In the data below, work out how many lines include the string "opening". Only the number should be given.
----- Data provided
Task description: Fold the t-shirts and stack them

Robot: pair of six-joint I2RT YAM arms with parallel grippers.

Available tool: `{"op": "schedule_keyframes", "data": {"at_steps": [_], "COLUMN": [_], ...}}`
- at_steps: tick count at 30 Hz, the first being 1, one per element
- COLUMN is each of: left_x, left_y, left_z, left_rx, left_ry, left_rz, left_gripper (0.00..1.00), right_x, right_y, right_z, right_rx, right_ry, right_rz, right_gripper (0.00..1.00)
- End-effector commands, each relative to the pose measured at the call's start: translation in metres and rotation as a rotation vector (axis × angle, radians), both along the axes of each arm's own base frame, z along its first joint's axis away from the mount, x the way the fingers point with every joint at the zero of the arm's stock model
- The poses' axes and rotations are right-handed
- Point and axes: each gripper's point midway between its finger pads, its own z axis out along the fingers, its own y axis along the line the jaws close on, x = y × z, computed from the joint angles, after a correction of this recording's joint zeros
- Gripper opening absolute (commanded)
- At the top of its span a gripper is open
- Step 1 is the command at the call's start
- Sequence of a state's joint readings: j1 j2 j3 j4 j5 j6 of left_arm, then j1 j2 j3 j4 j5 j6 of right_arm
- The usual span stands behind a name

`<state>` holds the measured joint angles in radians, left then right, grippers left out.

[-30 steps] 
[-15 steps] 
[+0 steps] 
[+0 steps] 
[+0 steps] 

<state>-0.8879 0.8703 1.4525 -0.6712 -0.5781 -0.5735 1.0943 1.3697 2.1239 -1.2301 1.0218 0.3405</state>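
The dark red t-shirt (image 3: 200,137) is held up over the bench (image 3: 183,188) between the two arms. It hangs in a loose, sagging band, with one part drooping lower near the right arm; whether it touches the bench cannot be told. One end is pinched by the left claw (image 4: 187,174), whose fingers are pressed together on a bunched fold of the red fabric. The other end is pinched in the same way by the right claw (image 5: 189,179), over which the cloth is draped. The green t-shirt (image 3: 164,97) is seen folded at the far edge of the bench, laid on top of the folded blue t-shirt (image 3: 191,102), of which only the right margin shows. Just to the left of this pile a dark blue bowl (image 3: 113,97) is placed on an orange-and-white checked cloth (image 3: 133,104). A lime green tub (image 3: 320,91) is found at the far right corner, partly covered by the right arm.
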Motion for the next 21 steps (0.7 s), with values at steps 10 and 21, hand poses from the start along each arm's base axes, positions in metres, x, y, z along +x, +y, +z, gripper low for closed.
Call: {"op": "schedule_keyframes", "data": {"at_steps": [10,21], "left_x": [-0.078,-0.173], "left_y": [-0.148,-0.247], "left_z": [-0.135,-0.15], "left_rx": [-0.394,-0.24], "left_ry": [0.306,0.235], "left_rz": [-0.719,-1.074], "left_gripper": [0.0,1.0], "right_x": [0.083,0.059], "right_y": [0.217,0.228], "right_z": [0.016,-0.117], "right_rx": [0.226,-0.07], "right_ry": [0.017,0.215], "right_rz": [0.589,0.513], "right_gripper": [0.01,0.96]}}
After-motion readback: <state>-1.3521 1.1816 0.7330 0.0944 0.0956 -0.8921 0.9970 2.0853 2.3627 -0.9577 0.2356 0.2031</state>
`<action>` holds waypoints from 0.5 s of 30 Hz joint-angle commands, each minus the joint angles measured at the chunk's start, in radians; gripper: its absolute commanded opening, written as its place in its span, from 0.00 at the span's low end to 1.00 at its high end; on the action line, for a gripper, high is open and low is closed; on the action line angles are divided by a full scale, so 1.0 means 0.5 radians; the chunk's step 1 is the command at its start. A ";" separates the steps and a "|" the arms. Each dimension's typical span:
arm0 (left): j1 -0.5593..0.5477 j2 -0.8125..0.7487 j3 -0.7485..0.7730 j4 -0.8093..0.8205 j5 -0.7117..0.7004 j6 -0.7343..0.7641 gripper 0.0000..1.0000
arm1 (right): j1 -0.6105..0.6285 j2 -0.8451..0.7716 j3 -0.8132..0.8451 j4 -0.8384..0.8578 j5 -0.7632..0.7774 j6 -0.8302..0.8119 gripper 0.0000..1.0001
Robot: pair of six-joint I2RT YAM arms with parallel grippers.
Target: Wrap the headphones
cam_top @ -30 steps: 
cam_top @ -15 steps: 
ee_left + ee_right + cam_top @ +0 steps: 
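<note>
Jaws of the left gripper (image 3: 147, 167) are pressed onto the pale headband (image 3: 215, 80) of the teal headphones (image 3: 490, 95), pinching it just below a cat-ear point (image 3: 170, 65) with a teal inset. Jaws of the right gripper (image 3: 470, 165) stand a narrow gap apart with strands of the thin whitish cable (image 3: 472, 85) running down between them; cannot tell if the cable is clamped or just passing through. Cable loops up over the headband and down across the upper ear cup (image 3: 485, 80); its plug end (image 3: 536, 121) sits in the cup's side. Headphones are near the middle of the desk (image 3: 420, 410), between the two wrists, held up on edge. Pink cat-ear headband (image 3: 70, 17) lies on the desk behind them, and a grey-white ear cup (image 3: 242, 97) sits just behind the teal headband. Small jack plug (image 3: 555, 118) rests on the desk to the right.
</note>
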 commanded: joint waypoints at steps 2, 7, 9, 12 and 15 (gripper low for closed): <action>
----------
(Answer box):
2